After Abram had left Ur and entered into the land of promise, he might well have presumed that he had arrived and that since he was now in his God-appointed place he could expect an experience of tranquility. We, too, are apt to expect that once we have obeyed the Lord and stepped out in faith we ought to enjoy a smooth experience of serene contentment. Are we not in the place of God’s purpose, of His will and His covenant? We have to learn, as Abram did, that the opposite of this is true. To be committed to the totality of God’s will as a member of His household is to find that one difficulty overcome only means a greater one yet to be faced. The realm of the greatest spiritual values is the realm of the most difficult education, the sphere of the fiercest and most persistent conflict.

It seems that whatever else these three hundred odd men were being trained for, they were called to enter a war and pursue a foe. This is one of the great lessons that we who have been born into the House of God have to learn, the lesson of spiritual warfare. We need to be trained in this matter for there are enemies – spiritual enemies – who will contest the will of God and harrass God’s people. It is not enough just to have experiences, however deep these may be. It is not enough only to have history. We have to learn the meaning of our experiences, to be able to extract the Lord’s intentions from our history. We have to learn in the House of God, which is the school of holiness.

According to Paul, one of the great purposes of the Scriptures is that we may know “how men ought to behave themselves in the house of God, which is the church of the living God” (1 Timothy 3:15). Abraham was able to train others because he himself had to learn severe lessons. While he was in Chaldea it was different, but now he had moved on with God and what belonged in his new life was altogether different from what belonged to Chaldea.

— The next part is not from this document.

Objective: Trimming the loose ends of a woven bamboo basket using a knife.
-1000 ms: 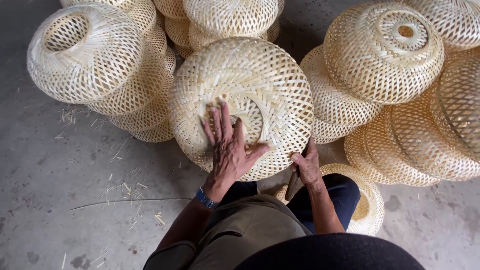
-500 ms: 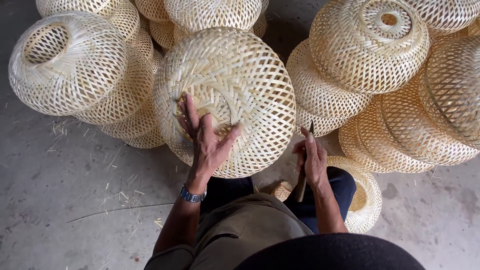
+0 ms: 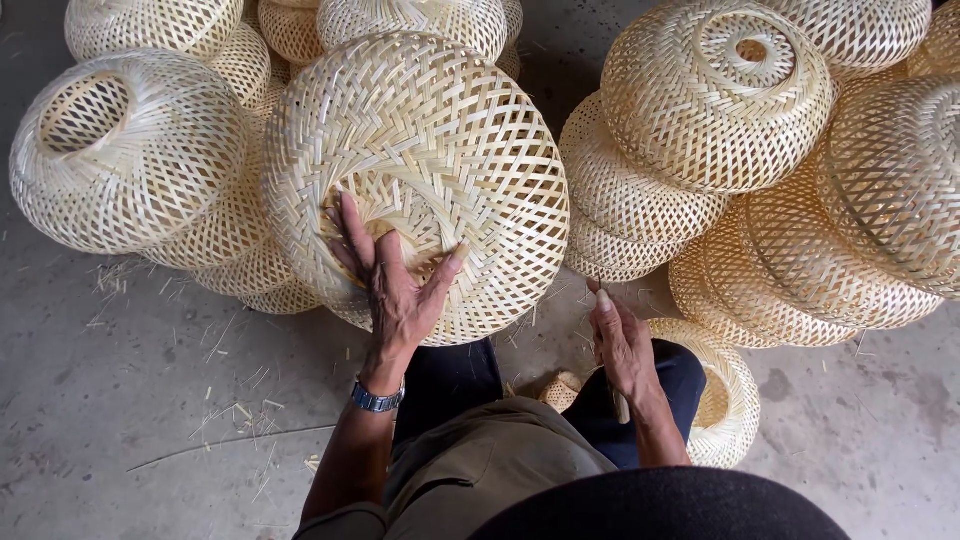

In Chaldea he could perhaps do things which he could not now do in the land. If we are to be trained to face and conquer the spiritual enemies of God’s purposes, then we need that Bible truths should be wrought into our own personal experience so that we become embodiments of those truths. No teaching will ever be true teaching if it is not worked out in experience. And it is in the House of God, the related life together of believers, that such experience is obtained.

The temptation is to try to get away from such spiritual discipline, to break away from fellowship, to ignore the implications and great values of being born into God’s house and trained there. Rather than succumb to such temptations by dividing up and separating, we should recognise that for our training in heavenly things we need to maintain the unity of the Spirit. The moment will arise, as it did in Abram’s household, when there is a great challenge from God’s enemies which will call us forth to make a stand, to prove the power of God to give us victory through our Lord Jesus Christ, and so much will depend upon our having submitted to the discipline of being trained by the Holy Spirit and prepared for the spiritual conflict by the tests which will come to us in our fellowship life.

 The very fact that we are considering God’s great servant, Abraham, stresses the need for obedient and persevering faith. There must have been many times for him when it seemed that, far from enjoying the fulfilment of that hope which was based upon the strength of the Lord’s word, everything was becoming less likely and more impossible. But he kept on believing. No doubt this was the kind of training which the rest of the household shared with him. And in the case we have been considering, there was a total victory and complete recovery of what seemed to have been lost. They “pursued as far as Dan”. They did more than that. They returned in great triumph and demonstrated for us the New Testament assurance that “faith is the victory that overcomes the world”.

We are “in a great house” (2 Timothy 2:20-21). Let us so respond to the Spirit’s training and sanctifying work that we may be vessels unto honour, sanctified, meet for the master’s use, prepared unto every good work.